Le 14 février dernier, deux grévistes de Saint-André étaient placés en
garde à vue suite à un rassemblement devant la mairie de la ville. Ils
seront jugés en juillet prochain et sont sous contrôle judiciaire.
7) Quelles sont les issues du mouvement? Visiblement, il y a eu du
ménage de fait dans les équipes dirigeantes par Emmaüs France et les
sans-papiers viennent d'être régularisés annonce la CGT. Quelles sont
les réalités derrière ses effets d'annonce?
Dans un communiqué de presse, la CGT déclare avoir été reçue pour
Darmanin, le 29 février dernier et elle aurait obtenu l'ouverture d'un
processus de régularisation pour l'ensemble des travailleurs
sans-papiers en grève. Cela concernerait les 502 travailleurs
franciliens en grève depuis le 17 octobre dans l'intérim, les 51
grévistes du Nord travaillant à Emmaüs, les 60 saisonniers agricoles de
la Marne, les 7 grévistes d'Amazon en Seine-Maritime en grève depuis mai
2023. Le ministre se serait engagé aussi à la réintégration des
grévistes dans leur emploi. Attention, cela reste pour le moment des
promesses.
Pour le moment, il n'y a eu aucune régularisation! Les responsables de
Saint-André et Grande-Synthe sont en retrait mais toujours en poste. A
Nieppe, le conseil d'administration a démissionné pour faire réagir
Emmaüs France. En juin prochain, les responsables de la Halte-Saint-Jean
et de Nieppe seront jugés pour travail dissimulé et harcèlement moral.
8) Quel est ton regard sur Emmaüs France et la gestion de leur salarié?

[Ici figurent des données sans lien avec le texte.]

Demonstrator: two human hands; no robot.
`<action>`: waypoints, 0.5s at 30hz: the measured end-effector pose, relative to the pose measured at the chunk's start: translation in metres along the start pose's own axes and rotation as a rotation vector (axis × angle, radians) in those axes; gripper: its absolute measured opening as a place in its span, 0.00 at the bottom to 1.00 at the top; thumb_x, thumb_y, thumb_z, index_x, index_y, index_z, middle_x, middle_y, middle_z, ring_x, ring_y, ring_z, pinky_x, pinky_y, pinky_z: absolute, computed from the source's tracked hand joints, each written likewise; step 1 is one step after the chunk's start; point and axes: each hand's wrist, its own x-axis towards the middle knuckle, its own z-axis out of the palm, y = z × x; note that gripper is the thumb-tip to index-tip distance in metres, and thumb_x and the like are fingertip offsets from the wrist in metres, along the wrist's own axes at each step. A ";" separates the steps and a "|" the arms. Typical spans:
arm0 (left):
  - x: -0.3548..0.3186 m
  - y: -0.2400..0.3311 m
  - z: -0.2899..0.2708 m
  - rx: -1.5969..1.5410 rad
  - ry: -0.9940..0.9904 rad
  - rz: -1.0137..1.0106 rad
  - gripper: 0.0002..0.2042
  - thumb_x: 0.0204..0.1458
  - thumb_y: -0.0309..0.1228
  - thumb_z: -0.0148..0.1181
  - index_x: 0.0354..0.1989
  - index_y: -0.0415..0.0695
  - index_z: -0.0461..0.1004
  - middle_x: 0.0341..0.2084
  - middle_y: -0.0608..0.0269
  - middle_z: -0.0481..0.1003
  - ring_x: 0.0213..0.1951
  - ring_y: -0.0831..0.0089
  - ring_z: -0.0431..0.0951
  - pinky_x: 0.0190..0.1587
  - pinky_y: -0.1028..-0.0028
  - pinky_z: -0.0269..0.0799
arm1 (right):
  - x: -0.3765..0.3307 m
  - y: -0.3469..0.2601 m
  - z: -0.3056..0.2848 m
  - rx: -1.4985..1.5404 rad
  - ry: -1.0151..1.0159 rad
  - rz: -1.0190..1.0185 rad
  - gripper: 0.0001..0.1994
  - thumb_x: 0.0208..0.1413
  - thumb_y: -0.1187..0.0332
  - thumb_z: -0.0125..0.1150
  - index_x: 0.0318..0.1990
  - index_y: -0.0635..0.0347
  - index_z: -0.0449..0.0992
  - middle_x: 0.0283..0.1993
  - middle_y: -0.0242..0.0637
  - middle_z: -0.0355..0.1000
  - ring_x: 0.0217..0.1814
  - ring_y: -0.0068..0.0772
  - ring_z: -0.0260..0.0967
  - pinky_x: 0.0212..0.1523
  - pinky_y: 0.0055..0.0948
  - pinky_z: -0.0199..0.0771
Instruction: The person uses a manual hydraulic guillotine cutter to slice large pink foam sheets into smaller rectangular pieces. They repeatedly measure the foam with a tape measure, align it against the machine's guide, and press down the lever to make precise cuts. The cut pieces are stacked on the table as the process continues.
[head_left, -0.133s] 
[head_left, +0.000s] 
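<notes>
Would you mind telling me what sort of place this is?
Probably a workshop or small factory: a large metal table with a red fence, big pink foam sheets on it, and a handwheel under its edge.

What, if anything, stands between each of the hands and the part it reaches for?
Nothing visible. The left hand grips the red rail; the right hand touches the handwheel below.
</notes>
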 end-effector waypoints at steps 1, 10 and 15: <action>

Publiquement, ils disent que ce sont des brebis galeuses à Saint-André
mais est ce que le travail dissimulé et l'exploitation au travail est
une pratique plus courante?
Je viens de publier sur Streetpress trois enquêtes sur différentes
communautés de France dans lesquelles les compagnons dénoncent
l'exploitation, des violences racistes et sexuelles. A chaque fois,
Emmaüs France avait été alerté sur ces dérives mais n'avait pas demandé
la démission des responsables mis en cause. Il y a donc une vraie omerta
sur certains dysfonctionnements.
Le statut OACAS doit être remis en question et repensé pour que les
compagnons puissent bénéficier d'une réelle protection en termes de
droits au regard du travail, du logement, et de leur situation
administrative.
9) Quelles sont les leçons à tirer de ce mouvement selon toi?
C'est bien le non-respect par l'état du droit à l'hébergement
inconditionnel qui a permis à Emmaüs de se développer et de proposer ces
conditions d'accueil indignes à des personnes exilées exclu du droit
commun. On peut supposer que les autorités ont fermé les yeux sur ces
agissements car les actions alternatives d'Emmaüs leur permettent de se
soustraire à leurs responsabilités et d'économiser beaucoup d'argent.